For the second time in a row due to the ongoing COVID-19 pandemic, North Korea Freedom Week was conducted online again in 2021 rather than in person. Under the overall theme of Open North Korea, the Isabella Foundation hosted the Open Borders segment on April 28 by interviewing four North Korean defectors who currently live in South Korea. Other organizations sponsored NKFW 2021’s two other segments: Open Hearts, and Open Minds. Additional event reports, videos, and transcripts are available at NKFW.org.

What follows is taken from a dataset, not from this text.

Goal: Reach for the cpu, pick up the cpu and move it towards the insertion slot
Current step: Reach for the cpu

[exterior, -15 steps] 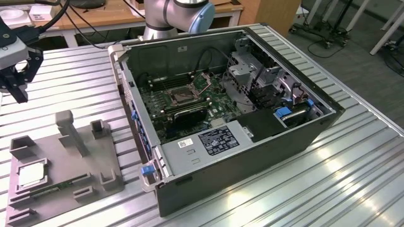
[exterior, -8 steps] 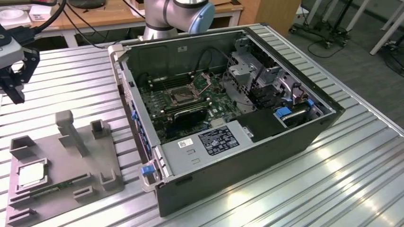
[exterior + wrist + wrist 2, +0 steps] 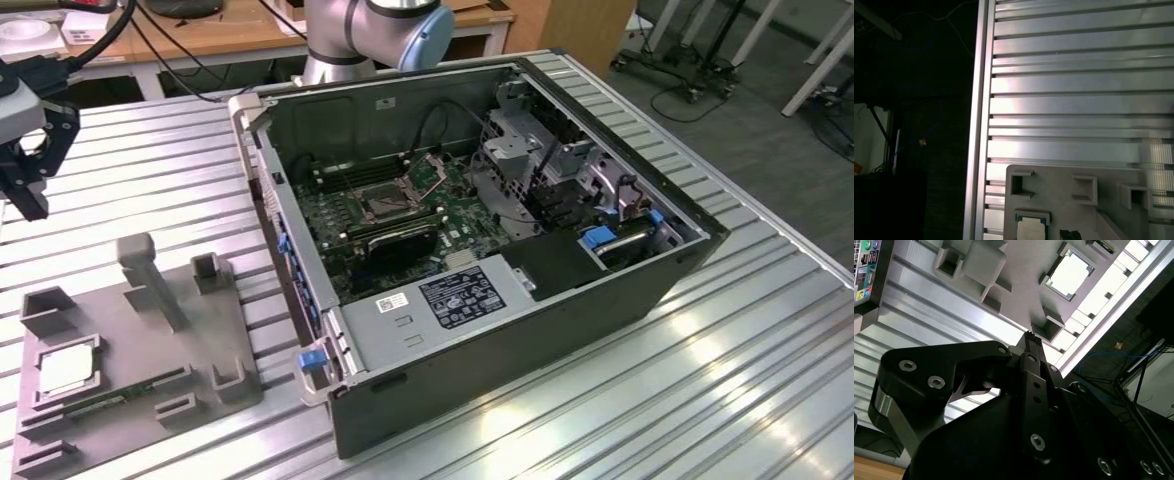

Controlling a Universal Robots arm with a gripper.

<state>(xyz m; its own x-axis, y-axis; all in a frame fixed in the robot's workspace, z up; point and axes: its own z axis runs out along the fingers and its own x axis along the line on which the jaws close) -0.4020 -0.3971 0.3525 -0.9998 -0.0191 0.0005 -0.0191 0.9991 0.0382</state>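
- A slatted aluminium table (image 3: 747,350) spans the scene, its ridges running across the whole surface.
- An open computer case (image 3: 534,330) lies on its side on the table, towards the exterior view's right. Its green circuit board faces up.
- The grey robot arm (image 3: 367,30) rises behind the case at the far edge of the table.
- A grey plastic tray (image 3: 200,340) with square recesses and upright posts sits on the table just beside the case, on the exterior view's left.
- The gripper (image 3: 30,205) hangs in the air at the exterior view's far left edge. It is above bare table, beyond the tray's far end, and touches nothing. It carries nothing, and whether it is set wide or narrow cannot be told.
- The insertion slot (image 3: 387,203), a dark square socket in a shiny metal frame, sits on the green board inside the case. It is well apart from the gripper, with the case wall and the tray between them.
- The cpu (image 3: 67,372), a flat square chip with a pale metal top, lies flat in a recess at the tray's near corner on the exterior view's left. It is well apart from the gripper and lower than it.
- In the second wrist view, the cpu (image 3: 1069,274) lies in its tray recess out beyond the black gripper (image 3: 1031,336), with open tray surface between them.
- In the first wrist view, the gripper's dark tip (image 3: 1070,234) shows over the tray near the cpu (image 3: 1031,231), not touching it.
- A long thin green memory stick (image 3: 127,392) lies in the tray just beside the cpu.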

Ms. Kim Hee-yeon, the first speaker, escaped North Korea in 2014 and is now president of the Association for International North Korean Defector Women. Ms. Kim is particularly concerned about human rights for North Korean women and highlights how much many North Korean women defectors in South Korea still feel themselves in darkness and pain. In South Korea, defectors have more than enough food and electricity, which they didn’t have in the North, but it doesn’t mean they are living happy lives. Ms. Kim reminds us how they struggle to adapt to life in a new country, lonely, unable to be with their family and friends. Many ultimately regret their decision to come to South Korea. She referred to the tragic story of Ms. Han Sung-ok, a defector who starved to death with her young son in South Korea in 2019, apparently having run out of money to buy food.

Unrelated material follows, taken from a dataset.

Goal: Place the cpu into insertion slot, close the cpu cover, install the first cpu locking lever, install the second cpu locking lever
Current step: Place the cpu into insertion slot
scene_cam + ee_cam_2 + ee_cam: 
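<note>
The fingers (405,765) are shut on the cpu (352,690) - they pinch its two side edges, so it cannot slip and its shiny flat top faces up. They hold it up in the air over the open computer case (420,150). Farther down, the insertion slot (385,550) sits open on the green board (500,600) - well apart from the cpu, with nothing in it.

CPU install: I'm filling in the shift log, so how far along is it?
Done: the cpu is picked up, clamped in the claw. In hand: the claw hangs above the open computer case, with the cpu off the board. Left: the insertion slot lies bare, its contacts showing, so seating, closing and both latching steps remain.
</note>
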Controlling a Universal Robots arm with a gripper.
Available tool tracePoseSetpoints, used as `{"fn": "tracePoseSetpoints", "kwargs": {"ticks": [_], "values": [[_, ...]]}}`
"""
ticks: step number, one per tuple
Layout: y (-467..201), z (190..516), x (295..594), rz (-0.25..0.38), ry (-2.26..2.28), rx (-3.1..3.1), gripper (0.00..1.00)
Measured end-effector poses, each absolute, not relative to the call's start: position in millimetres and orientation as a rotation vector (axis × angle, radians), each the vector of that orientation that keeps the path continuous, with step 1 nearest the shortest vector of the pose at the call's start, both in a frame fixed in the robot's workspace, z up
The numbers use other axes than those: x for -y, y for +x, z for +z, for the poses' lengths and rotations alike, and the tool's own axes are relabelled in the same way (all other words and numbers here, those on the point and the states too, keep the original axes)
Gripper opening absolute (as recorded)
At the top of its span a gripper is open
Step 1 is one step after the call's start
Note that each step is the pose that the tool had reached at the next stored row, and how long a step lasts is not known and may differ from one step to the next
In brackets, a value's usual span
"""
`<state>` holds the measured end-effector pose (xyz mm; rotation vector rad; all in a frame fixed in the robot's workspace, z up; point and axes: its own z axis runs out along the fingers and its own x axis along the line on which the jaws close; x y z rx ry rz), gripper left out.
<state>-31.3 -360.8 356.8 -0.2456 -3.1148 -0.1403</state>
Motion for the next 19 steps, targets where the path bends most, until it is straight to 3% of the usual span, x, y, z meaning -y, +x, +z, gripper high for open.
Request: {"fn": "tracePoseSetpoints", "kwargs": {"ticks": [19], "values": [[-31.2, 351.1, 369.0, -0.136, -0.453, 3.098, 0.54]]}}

Next, Dr. Lee Ae-ran, who defected in 1999 and is currently director of the Center for Free Unification Culture, continued the theme of human rights for North Korean women, emphasizing how much worse the suffering is for women than it is for men. North Korean women are regarded as little more than pigs in China, where many become victims of human trafficking, sexual violence, and slave-like labor. Women with babies or small children who escape North Korea face the added challenges of maintaining an adequate supply of diapers or preventing the babies from crying at inopportune times that could ensure their capture by Chinese police. And, after arriving in South Korea, their victimization continues. Dr. Lee elaborated on Kim Hee-yeon’s discussion of Han Sung-ok, the defector who starved to death with her son, explaining how she was physically abused by the Chinese father of her child. Unable to work and pay her electricity and phone bills, Han Sung-ok was “like a lonely island”, according to Dr. Lee, and ended up starving with her son.
Ms. Han Soo-ae grew up in Pyongyang and was employed at a liaison office for South Korea for two years before moving to Cambodia to work at a North Korean overseas restaurant there. In Cambodia, she met and fell in love with a South Korean man and in 2016 the two decided to escape, poison in hand, ready to die together if captured. “I ended up loving this guy more than Kim Jong Un!”, she exclaims, sounding amazed that such a thing was even possible.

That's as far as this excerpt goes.